У меня были большой чемодан и пузатая сумка, и я пошел назад, чтобы поставить все это там, где вещи мои никому не помешают, и тут его и увидел: сжавшись, он одиноко сидел на заднем сиденье — руки засунуты в карманы, и локти чуть-чуть расставлены и будто приподняты вверх, козырек надвинут на глаза, голова, туго обтянутая верхом кепки, опущена, уши оттопырены, ткнулся в грудь подбородком, а воротник торчит, шея голая… И сесть где придумал — у самой задней двери, а она плотно не прикрывается, щель такая, что запросто можно просунуть кулак… сидит, нахохлился, бездомный воробей, да и только!

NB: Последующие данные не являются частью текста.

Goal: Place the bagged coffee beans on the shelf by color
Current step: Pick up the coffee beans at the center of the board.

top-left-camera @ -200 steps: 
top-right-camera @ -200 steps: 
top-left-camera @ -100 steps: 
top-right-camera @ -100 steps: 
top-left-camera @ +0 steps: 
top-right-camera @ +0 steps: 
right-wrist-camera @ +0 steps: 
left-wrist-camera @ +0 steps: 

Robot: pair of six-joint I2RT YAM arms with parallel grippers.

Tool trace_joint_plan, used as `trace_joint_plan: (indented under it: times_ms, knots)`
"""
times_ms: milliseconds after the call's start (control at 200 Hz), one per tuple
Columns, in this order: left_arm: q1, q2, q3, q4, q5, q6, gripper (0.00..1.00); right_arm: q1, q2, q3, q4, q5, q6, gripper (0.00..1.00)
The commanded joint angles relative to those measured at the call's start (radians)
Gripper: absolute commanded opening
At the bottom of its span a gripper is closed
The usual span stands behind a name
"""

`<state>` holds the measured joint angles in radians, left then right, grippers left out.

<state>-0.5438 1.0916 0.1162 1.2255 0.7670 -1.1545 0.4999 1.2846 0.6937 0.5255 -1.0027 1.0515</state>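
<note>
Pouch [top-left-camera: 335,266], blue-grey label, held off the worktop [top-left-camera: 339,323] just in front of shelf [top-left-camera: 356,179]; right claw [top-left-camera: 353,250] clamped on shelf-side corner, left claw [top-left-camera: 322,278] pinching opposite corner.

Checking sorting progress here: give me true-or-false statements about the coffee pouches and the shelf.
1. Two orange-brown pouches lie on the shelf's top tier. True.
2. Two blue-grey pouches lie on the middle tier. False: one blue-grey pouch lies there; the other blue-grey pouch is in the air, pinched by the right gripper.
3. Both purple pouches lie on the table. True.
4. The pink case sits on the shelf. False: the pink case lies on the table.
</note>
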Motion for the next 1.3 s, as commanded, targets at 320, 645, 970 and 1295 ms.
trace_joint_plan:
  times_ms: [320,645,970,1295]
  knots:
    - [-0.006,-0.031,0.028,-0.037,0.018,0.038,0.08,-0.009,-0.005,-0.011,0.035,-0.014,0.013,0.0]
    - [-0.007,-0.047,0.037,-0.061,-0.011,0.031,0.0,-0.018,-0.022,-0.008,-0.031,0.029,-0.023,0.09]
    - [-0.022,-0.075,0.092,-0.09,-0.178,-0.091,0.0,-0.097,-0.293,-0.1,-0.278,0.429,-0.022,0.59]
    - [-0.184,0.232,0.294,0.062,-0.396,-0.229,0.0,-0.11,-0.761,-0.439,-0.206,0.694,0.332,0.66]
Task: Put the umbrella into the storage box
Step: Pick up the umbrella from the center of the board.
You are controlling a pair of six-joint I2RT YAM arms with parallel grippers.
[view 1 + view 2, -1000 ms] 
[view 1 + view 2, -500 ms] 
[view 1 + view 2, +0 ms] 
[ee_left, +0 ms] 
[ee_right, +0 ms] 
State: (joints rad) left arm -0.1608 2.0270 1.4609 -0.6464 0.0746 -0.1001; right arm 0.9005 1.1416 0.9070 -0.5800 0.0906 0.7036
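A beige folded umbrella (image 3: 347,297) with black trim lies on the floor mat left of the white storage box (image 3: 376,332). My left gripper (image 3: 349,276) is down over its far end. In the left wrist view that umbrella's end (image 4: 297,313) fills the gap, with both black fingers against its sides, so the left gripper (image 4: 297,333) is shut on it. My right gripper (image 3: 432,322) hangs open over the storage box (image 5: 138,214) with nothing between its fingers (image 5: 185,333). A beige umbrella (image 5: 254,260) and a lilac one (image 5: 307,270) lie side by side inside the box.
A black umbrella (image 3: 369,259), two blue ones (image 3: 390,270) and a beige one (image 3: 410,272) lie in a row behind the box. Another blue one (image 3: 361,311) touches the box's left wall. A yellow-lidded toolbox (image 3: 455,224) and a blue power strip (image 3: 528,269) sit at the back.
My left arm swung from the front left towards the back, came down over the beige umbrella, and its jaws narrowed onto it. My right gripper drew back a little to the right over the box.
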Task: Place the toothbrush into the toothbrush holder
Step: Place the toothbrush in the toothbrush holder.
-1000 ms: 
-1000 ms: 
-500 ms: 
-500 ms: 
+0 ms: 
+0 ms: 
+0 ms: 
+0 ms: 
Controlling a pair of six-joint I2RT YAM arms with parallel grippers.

Я определил свои чемоданы, устроился на сиденье над задним колесом, там, где два кресла стоят одно напротив другого, обернулся к нему:
— Садись хоть чуть поближе, а то совсем замерзнешь!
Он охотно перешел, сел напротив. Щупленький мальчишка, совсем худерба. Подбородок остренький, и нос тоже маленький и острый, глаза хорошие, внимательные. Лет, наверное, одиннадцать мальчишке.
— Холодно небось?
— Холодновато…
— А чего это ты так поздно надумал ехать?
Он как-то по-взрослому сказал:
— Да вот пришлось.
И тут же пристукнул зубами, задрожал, прогоняя холод.
— А ты разомнись, пока стоим. Зарядочку быстренько — раз, два!